REQUIRED ACTION » The result should be an exact copy of the data, free of pictures.

DATA BELOW »
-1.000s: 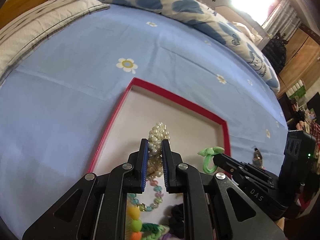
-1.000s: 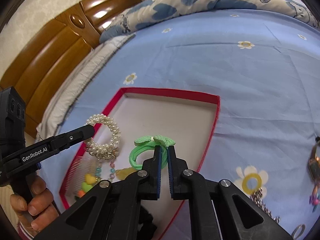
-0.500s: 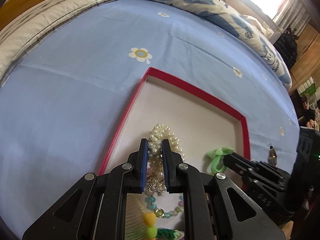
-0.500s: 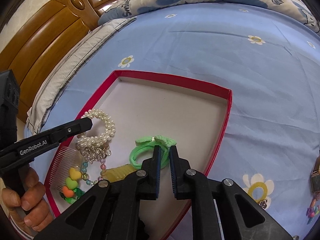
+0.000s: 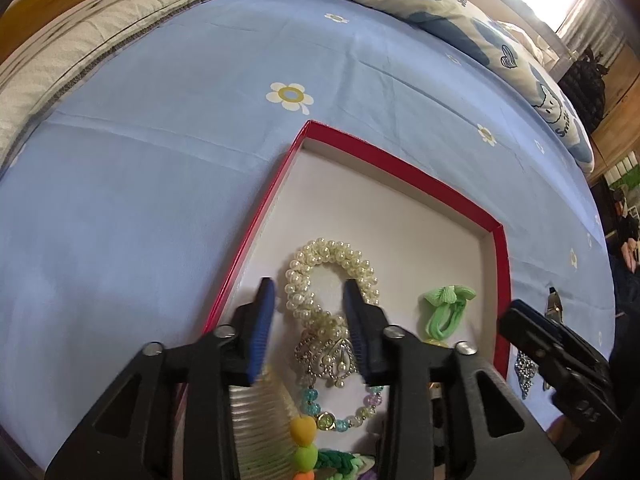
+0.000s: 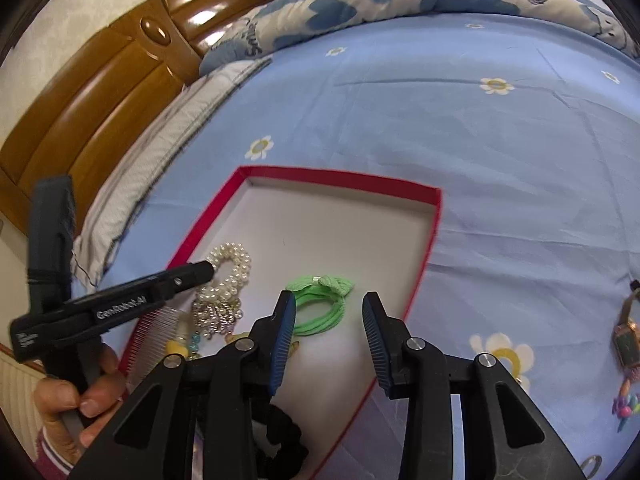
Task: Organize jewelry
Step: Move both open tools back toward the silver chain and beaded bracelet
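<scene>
A red-rimmed tray (image 5: 400, 164) with a white floor lies on the blue bedsheet. On its floor rests a pearl bracelet (image 5: 320, 246). My left gripper (image 5: 308, 286) stands over it with its jaws opening. One side of the bracelet lies between the blue pads, which do not press on it. To the right a green hair tie (image 6: 324, 318) lies on the tray floor, under the tips of my right gripper (image 6: 329, 300). Its jaws are opening too and do not touch the tie. The left gripper (image 6: 206, 270) is seen from the side at the pearl bracelet (image 6: 236, 256).
A comb (image 6: 152, 332), a beaded bracelet (image 5: 340, 420) and a black scrunchie (image 6: 280, 436) fill the tray's near end. On the sheet to the right lie a watch (image 6: 626, 340), a coloured trinket (image 6: 624, 410) and a silver chain (image 5: 526, 368). A wooden headboard (image 6: 100, 92) rises on the left.
Both grippers were shut, the left on the pearl bracelet and the right on the green hair tie. Both have opened, and the two pieces now lie on the tray floor.
</scene>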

TASK RESPONSE »
-1.000s: 
-1.000s: 
-0.500s: 
-0.500s: 
+0.000s: 
+0.000s: 
Task: Organize jewelry
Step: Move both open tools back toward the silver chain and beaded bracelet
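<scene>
A red-rimmed tray (image 5: 400, 164) with a white floor lies on the blue bedsheet. On its floor rests a pearl bracelet (image 5: 320, 246). My left gripper (image 5: 308, 286) stands over it with its jaws opening. One side of the bracelet lies between the blue pads, which do not press on it. To the right a green hair tie (image 6: 324, 318) lies on the tray floor, under the tips of my right gripper (image 6: 329, 300). Its jaws are opening too and do not touch the tie. The left gripper (image 6: 206, 270) is seen from the side at the pearl bracelet (image 6: 236, 256).
A comb (image 6: 152, 332), a beaded bracelet (image 5: 340, 420) and a black scrunchie (image 6: 280, 436) fill the tray's near end. On the sheet to the right lie a watch (image 6: 626, 340), a coloured trinket (image 6: 624, 410) and a silver chain (image 5: 526, 368). A wooden headboard (image 6: 100, 92) rises on the left.
Both grippers were shut, the left on the pearl bracelet and the right on the green hair tie. Both have opened, and the two pieces now lie on the tray floor.
</scene>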

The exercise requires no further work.